Anti-inflammatory actions of 15-deoxy-Δ 12,14-prostaglandin J2 and troglitazone -: Evidence for heat shock-dependent and -independent inhibition of cytokine-induced inducible nitric oxide synthase expression

In this study, the anti-inflammatory actions of the peroxisome proliferator-activated receptor (PPAR)-gamma agonists 15-deoxy-Delta (12,14)-prostaglandin J(2) (15-d-Delta (12,14)-PGJ(2)) and troglitazone have been examined. Treatment of RAW 264.7 cells and CD-1 mouse peritoneal macrophages with lipopolysaccharide (LPS) + interferon-gamma (IFN-gamma) results in inducible nitric oxide synthase (iNOS), inducible cyclooxygenase (COX-2) and interleukin-1 (IL-1) expression, increased production of nitric oxide, and the release of IL-1, In a concentration-dependent manner, 15-d-Delta (12,14)-PGJ(2) inhibits each of these proinflammatory actions of LPS + IFN-gamma, with half-maximal inhibition at -0.5 mu g/ml and complete inhibition at 1-5 mu g/ml, The inhibitory actions of 15-d-Delta (12,14)-PGJ(2) on LPS + IFN-gamma-induced inflammatory events are not associated with the inhibition of iNOS enzymatic activity or macrophage cell death, but appear to result from an inhibition of iNOS and IL-1 transcription. In addition, the anti-inflammatory actions of 15-d-Delta (12,14)-PGJ(2) are not limited to peritoneal macrophages, as 15-d-Delta (12,14)-PGJ(2) prevents TNF-alpha + LPS-induced resident islet macrophage expression of IL-1 beta and beta-cell expression of iNOS stimulated by the local release of IL-1 in rat islets, 15-d-Delta (12,14)-PGJ(2) appears to be similar to 10-fold more effective at inhibiting resident islet macrophage activation (in response to TNF + LPS) than IL-1-induced nitrite production by beta-cells.
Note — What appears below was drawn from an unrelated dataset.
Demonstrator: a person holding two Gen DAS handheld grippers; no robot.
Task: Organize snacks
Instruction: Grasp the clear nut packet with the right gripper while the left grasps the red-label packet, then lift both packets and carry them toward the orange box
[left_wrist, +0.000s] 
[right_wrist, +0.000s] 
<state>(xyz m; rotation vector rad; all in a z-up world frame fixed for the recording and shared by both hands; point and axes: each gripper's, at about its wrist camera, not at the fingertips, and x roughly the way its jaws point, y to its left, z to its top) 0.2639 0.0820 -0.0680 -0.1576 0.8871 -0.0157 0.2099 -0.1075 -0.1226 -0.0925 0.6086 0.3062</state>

Two mechanisms appear to be associated with the antiinflammatory actions of both 15-d-Delta (12,14)-PGJ(2) and troglitazone: 1) the direct inhibition of cytokine- and endotoxin-stimulated iNOS and IL-1 transcription; and 2) the inhibition of IL-1 signaling, an event associated with PPAR-gamma agonist-induced activation of the heat shock response (as assayed by heat shock protein 70 expression). These findings indicate that the PPAR-gamma agonists, troglitazone and the J series of prostaglandins, are potent anti-inflammatory agents that prevent cytokine- and endotoxin-stimulated activation of peripheral and resident tissue macrophages and cytokine-induced iNOS expression by beta-cells by the inhibition of transcriptional activation and induction of the heat shock response.